In merito all’individuazione delle spese di manutenzione ordinaria, la circolare Assonime n. 54 del 7.10.2005, ha precisato che si deve aver riguardo soltanto a quelle individuate nell’articolo 3, comma 1, lett. a), D.P.R. 380/2001, secondo cui rientrano in tale ambito le spese relative alle “opere di riparazione, rinnovamento e sostituzione delle finiture degli edificinecessarie “ad integrare o mantenere in efficienza gli impianti tecnologici esistenti”.

Si osserva che, nella prassi, tali spese sono sostenute dal conduttore e non dal locatore, ragion per cui nella maggior parte dei casi l’importo che concorre alla formazione del reddito d’impresa è pari all’intero canone di locazione (se più elevato della rendita catastale rivalutata).

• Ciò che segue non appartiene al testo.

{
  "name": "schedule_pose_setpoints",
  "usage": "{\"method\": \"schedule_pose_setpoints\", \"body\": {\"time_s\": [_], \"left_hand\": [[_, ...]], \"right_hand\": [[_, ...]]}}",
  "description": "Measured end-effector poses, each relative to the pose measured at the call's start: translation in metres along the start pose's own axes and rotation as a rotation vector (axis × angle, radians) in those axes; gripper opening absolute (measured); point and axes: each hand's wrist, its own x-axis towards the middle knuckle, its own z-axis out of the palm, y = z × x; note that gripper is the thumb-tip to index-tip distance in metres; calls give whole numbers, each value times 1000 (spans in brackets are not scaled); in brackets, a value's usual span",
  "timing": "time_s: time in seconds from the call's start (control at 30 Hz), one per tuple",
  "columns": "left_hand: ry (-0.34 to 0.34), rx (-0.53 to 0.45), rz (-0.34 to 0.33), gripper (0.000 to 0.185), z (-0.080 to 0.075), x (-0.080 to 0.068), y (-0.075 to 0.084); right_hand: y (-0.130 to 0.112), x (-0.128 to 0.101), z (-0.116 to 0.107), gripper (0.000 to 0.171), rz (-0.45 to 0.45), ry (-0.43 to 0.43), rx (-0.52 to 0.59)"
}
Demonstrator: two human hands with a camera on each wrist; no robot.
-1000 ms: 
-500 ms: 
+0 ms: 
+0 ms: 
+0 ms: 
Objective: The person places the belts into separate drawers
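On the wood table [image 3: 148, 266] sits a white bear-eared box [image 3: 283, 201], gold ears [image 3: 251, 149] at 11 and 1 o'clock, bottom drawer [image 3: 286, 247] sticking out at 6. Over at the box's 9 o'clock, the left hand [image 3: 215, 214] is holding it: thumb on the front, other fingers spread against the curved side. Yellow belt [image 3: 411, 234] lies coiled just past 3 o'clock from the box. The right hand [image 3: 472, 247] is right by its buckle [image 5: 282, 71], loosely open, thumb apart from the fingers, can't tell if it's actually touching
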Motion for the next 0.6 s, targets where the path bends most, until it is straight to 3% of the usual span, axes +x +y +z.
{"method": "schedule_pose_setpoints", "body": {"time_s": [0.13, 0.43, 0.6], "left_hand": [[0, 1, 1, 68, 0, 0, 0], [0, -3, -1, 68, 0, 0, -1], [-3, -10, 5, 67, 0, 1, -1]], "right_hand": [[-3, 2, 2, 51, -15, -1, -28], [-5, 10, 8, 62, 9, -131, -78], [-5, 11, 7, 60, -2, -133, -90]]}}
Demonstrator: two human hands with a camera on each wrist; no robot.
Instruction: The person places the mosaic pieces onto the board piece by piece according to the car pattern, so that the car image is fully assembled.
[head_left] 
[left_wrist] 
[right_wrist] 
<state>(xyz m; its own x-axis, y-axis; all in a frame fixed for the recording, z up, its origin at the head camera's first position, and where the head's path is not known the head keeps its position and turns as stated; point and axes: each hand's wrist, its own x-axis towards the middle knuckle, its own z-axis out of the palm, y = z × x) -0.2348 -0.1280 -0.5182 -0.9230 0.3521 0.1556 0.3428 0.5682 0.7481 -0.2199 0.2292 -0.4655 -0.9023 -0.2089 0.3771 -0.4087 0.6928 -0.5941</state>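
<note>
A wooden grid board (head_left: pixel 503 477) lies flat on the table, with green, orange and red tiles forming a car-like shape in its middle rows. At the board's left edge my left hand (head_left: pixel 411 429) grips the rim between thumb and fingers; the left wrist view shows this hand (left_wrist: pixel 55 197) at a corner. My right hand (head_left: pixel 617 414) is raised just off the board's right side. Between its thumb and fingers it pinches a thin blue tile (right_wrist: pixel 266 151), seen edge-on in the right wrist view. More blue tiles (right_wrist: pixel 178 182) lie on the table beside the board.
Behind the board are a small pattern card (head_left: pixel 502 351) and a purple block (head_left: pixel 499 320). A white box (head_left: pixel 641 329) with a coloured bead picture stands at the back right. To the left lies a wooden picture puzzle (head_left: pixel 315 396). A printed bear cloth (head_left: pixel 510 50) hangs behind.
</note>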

L’articolo 1576 cod. civ. pone a carico del locatore l’obbligo di eseguire, durante la vigenza del contratto di locazione, tutte le riparazioni necessarie per il mantenimento in buono stato del bene immobile, fatta eccezione per le piccole spese di manutenzione che rimangono a carico del conduttore.

Nella già citata circolare n. 10/E/2006, l’Agenzia delle entrate ha precisato che se le parti stabiliscono nel contratto di locazione che le spese di manutenzione ordinaria sostenute dal locatore sono riaddebitate al conduttore, il locatore stesso non potrà scomputare tali spese, sia pure nei limiti del 15%, dal canone in quanto non sono rimaste a suo carico.

Inoltre, qualora in un periodo d’imposta le spese di manutenzione ordinaria sostenute dal locatore siano superiori al 15% del canone, l’eccedenza non potrà essere dedotta nemmeno nei successivi esercizi.

Va osservato che gli immobili “patrimonio”, pur concorrendo alla formazione del reddito d’impresa secondo le regole dei redditi fondiari, rientrano nella categoria dei beni plusvalenti in quanto diversi dai beni merce.

Pertanto, laddove siano oggetto di cessione, si realizza una plusvalenza o una minusvalenza, per la cui determinazione è necessario tener conto della mancata deduzione delle quote di ammortamento durante il periodo di possesso.

Ne deriva che il costo fiscale di tali immobili è più elevato rispetto al valore contabile (se sono stati imputate quote di ammortamento in base ai principi contabili), con conseguente minor plusvalenza o maggiore minusvalenza.